As the letters apparently streamed into the 1922 Committee, he stubbornly thought he could avoid a galling confidence vote by bouncing his own side into an election.

Sunak conceitedly calculated he could plunge Labour into an election while they were off guard, causing them to lurch from gaffe to gaffe (in fact it turned out to be the other way round). He also precociously resolved that, by taking the country by surprise, he could nudge the country into a gentle panic about whether they were really willing to put Labour in power after all. It was an unbelievable gamble. It utterly backfired.

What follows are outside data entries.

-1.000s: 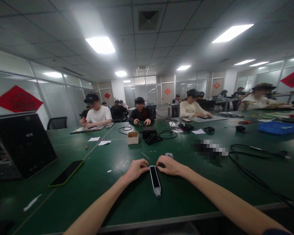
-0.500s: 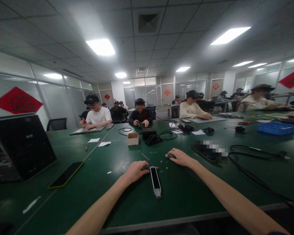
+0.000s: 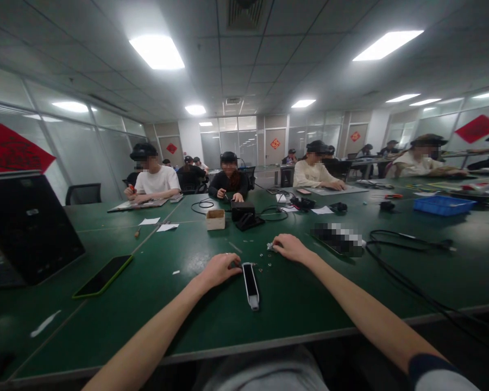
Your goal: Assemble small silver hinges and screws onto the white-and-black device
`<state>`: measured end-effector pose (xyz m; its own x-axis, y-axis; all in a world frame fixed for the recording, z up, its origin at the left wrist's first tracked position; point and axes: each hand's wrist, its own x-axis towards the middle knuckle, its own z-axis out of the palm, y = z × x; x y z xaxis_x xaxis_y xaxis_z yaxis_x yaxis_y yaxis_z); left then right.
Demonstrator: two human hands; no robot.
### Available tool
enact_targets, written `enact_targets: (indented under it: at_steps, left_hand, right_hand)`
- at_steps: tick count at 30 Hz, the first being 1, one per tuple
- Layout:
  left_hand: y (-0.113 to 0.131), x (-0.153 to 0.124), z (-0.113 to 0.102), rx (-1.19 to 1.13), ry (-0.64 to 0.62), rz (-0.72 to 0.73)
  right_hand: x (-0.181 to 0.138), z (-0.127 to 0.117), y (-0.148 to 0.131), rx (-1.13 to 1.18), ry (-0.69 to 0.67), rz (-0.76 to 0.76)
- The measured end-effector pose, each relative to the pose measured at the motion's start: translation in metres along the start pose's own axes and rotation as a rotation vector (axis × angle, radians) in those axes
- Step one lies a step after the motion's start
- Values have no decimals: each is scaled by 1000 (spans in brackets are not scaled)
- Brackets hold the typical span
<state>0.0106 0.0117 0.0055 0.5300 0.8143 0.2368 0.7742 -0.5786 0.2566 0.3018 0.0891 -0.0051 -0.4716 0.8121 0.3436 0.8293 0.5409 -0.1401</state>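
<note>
A slim white handheld device (image 3: 251, 288) with a long dark panel lies lengthwise on the green table. My left hand (image 3: 219, 270) rests at its upper left end, fingers loosely curled, thumb and forefinger apart. Whether the thumb touches the device's edge is hard to tell. Farther up and to the right, my right hand (image 3: 289, 247) has its fingertips closed on a small silvery part (image 3: 269, 246), partly hidden by the fingers. Several tiny loose pieces (image 3: 269, 264) lie between the hands.
A green-edged phone (image 3: 103, 277) and a black computer case (image 3: 30, 228) are at the left. Ahead stand a small open box (image 3: 215, 220) and a black device (image 3: 243, 210). Black cables (image 3: 395, 271), a blue tray (image 3: 444, 206) and a blurred-out item lie right. Co-workers sit opposite.
The view has tipped down slightly, so the table's near edge and my lap show more. Both hands keep nearly the same places relative to the device and the small part.
</note>
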Motion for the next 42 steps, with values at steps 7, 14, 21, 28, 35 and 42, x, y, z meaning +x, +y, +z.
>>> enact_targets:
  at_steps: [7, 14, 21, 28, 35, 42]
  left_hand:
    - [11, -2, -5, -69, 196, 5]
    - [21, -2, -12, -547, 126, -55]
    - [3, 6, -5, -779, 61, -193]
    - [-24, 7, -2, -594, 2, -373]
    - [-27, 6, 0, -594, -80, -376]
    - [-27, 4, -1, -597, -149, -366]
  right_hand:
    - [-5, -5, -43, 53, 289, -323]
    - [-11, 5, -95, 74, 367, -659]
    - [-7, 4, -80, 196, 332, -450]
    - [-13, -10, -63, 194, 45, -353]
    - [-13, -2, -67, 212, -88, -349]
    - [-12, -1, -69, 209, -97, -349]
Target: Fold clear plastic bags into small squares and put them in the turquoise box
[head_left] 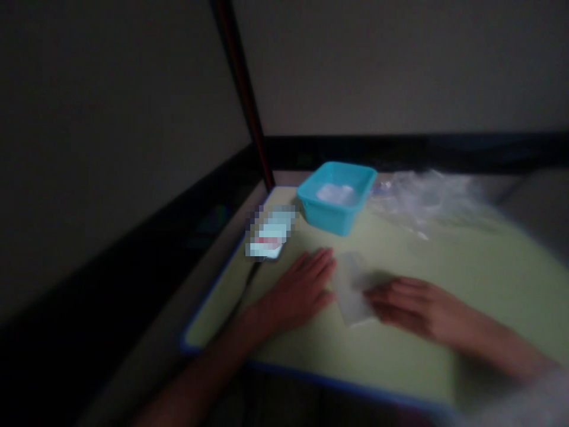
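My left hand (302, 287) lies flat on a pale green mat (466, 279), fingers stretched out, its fingertips at the left edge of a small clear plastic bag (349, 290). My right hand (413, 305) rests on the bag's right side with fingers extended and pressed down on it. The bag lies flat between both hands. The picture is dim and blurred.
A turquoise plastic tub (335, 196) with something white inside stands at the mat's far edge. A heap of clear plastic bags (422, 198) lies right of it. A blurred-out flat object (270, 233) sits at the mat's left edge. A dark pole (246, 95) rises behind.
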Demonstrator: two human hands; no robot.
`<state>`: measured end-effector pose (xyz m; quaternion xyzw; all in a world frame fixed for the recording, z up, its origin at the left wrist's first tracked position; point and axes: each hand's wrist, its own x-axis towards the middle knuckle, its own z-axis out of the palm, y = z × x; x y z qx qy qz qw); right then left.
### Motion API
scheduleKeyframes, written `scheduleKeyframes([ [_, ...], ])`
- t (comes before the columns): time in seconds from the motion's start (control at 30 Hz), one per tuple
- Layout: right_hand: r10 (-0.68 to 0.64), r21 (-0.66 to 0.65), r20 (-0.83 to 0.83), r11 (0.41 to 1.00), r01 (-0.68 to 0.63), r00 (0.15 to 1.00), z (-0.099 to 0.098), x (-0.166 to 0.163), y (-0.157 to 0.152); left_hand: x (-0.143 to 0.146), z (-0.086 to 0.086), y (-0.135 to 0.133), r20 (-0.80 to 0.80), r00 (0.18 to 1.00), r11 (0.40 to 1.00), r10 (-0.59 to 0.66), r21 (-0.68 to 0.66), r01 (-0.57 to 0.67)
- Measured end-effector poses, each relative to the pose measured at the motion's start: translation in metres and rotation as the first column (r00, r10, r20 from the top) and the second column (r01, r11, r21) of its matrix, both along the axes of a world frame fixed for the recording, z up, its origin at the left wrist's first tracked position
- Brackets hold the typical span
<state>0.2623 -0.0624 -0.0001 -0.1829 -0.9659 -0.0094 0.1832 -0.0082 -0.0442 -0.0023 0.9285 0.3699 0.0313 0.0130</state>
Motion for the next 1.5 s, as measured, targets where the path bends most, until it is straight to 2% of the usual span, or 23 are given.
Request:
scheduleKeyframes([
  [0.17, -0.001, 0.077, 0.026, 0.997, -0.001, 1.000, 0.008, 0.001, -0.003, 0.006, -0.005, -0.027, 0.134, 0.977, 0.973, -0.164, 0.188, 0.137],
  [0.3, -0.022, 0.092, 0.028, 0.996, 0.019, 0.999, 0.009, -0.001, -0.004, 0.015, -0.008, -0.039, 0.200, 0.960, 0.962, -0.195, 0.232, 0.147],
  [0.7, 0.021, 0.182, 0.071, 0.983, -0.034, 0.997, -0.003, 0.001, 0.001, 0.021, -0.005, -0.038, 0.201, 0.966, 0.975, -0.163, 0.184, 0.126],
  [0.83, 0.006, 0.154, 0.082, 0.988, -0.018, 0.997, -0.003, 0.001, 0.004, 0.024, -0.005, -0.040, 0.210, 0.969, 0.983, -0.128, 0.158, 0.095],
  [1.0, -0.055, 0.086, 0.064, 0.995, 0.049, 0.996, -0.002, 0.001, 0.005, 0.028, -0.005, -0.041, 0.196, 0.975, 0.977, -0.103, 0.202, 0.063],
  [1.27, 0.031, 0.105, 0.012, 0.994, -0.032, 0.999, 0.005, 0.004, 0.003, 0.028, -0.002, -0.043, 0.142, 0.984, 0.975, -0.108, 0.208, 0.077],
  [1.4, 0.025, 0.098, 0.009, 0.995, -0.026, 1.000, 0.006, 0.004, 0.002, 0.027, -0.001, -0.042, 0.178, 0.961, 0.968, -0.211, 0.176, 0.180],
  [1.5, 0.019, 0.098, 0.018, 0.995, -0.021, 1.000, 0.005, 0.004, 0.003, 0.025, -0.003, -0.040, 0.192, 0.941, 0.960, -0.279, 0.048, 0.275],
])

Now momentum is towards the Tory party’s destruction. There is a significant possibility that they will not win enough seats to form the main opposition. If that does happen then the illusion that the Tory party’s destiny to dominate, to rule, to eternally exist will be shattered. The respect they command from those conservatives who vote for the party while intensely disliking it (on the premise that a vote for anyone but the Tories is a wasted one) will be shot.

This centuries-old party will either swallow Reform or be swallowed by it, and in any case never be the same again.